_WHAT IS REQUIRED_:
Restate all the data word for word, leaving nothing out.

_PROVIDED DATA_:
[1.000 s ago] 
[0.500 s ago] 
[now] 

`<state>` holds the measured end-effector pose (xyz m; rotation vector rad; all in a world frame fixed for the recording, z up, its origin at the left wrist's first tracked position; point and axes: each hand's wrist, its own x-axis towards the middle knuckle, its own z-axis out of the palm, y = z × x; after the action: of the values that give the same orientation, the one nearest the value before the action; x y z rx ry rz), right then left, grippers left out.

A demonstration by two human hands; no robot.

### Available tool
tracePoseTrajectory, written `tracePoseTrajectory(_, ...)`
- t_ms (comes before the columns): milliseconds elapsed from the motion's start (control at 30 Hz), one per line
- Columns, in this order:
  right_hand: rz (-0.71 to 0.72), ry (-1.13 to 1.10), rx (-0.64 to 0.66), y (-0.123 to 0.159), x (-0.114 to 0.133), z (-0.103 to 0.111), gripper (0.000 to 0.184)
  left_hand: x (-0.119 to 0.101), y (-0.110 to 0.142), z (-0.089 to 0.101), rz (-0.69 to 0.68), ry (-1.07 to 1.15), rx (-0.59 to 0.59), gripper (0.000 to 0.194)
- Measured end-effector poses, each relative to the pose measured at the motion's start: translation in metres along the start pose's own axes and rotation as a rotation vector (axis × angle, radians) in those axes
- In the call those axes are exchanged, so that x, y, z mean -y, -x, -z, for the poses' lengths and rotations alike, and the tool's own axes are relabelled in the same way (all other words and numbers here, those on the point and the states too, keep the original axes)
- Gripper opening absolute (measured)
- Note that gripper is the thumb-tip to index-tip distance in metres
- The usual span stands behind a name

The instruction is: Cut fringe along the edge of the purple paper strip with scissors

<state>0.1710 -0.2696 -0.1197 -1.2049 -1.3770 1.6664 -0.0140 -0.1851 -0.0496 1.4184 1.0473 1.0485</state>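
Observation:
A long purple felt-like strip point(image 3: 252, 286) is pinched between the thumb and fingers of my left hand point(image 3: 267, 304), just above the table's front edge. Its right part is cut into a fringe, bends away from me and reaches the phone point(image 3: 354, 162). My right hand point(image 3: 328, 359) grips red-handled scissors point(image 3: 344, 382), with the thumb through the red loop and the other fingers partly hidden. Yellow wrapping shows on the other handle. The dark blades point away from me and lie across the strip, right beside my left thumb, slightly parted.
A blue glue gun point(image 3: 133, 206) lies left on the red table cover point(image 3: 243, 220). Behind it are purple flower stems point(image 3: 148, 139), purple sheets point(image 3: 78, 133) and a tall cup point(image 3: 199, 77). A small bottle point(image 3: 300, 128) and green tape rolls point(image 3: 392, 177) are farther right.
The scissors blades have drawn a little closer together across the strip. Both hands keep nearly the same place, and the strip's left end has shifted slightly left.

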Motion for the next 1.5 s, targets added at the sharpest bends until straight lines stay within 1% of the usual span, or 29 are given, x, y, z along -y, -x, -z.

_SOLUTION TO THE EXERCISE_:
[1.000 s ago] 
[0.500 s ago] 
[now] 

`<state>` holds the measured end-effector pose (xyz m; rotation vector rad; all in a world frame fixed for the recording, z up, its origin at the left wrist's first tracked position; point and axes: each hand's wrist, its own x-axis towards the middle knuckle, its own z-axis out of the palm, y = z × x; after the action: of the values that give the same orientation, the one nearest the value before the action; x y z rx ry rz), right then left, grippers left out.

A demonstration by two human hands; no robot.

### Available tool
tracePoseTrajectory, written `tracePoseTrajectory(_, ...)`
- t_ms (comes before the columns): milliseconds elapsed from the motion's start (control at 30 Hz), one per line
- Columns, in this order:
  right_hand: rz (-0.71 to 0.72), ry (-1.13 to 1.10), rx (-0.64 to 0.66), y (-0.123 to 0.159), x (-0.114 to 0.133), z (-0.103 to 0.111), gripper (0.000 to 0.184)
  left_hand: x (-0.119 to 0.101), y (-0.110 to 0.142), z (-0.089 to 0.101), rz (-0.69 to 0.68), ry (-1.07 to 1.15), rx (-0.59 to 0.59), gripper (0.000 to 0.194)
- Measured end-effector poses, each relative to the pose measured at the motion's start: translation in metres along the start pose's own axes and rotation as a rotation vector (axis × angle, radians) in those axes
- In the call those axes are exchanged, so that x, y, z mean -y, -x, -z, for the poses' lengths and rotations alike, and the tool's own axes are relabelled in the same way (all other words and numbers here, those on the point and the states too, keep the original axes)
- Gripper opening absolute (measured)
- Note that gripper is the thumb-tip to index-tip distance in metres
- The usual span stands behind a name

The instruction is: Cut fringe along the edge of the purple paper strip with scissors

<state>0.1710 -0.2696 -0.1197 -1.2049 -1.3770 1.6664 -0.0140 -0.1851 -0.0496 1.4184 1.0473 1.0485</state>
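Observation:
A long purple felt-like strip point(image 3: 252, 286) is pinched between the thumb and fingers of my left hand point(image 3: 267, 304), just above the table's front edge. Its right part is cut into a fringe, bends away from me and reaches the phone point(image 3: 354, 162). My right hand point(image 3: 328, 359) grips red-handled scissors point(image 3: 344, 382), with the thumb through the red loop and the other fingers partly hidden. Yellow wrapping shows on the other handle. The dark blades point away from me and lie across the strip, right beside my left thumb, slightly parted.
A blue glue gun point(image 3: 133, 206) lies left on the red table cover point(image 3: 243, 220). Behind it are purple flower stems point(image 3: 148, 139), purple sheets point(image 3: 78, 133) and a tall cup point(image 3: 199, 77). A small bottle point(image 3: 300, 128) and green tape rolls point(image 3: 392, 177) are farther right.
The scissors blades have drawn a little closer together across the strip. Both hands keep nearly the same place, and the strip's left end has shifted slightly left.
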
Motion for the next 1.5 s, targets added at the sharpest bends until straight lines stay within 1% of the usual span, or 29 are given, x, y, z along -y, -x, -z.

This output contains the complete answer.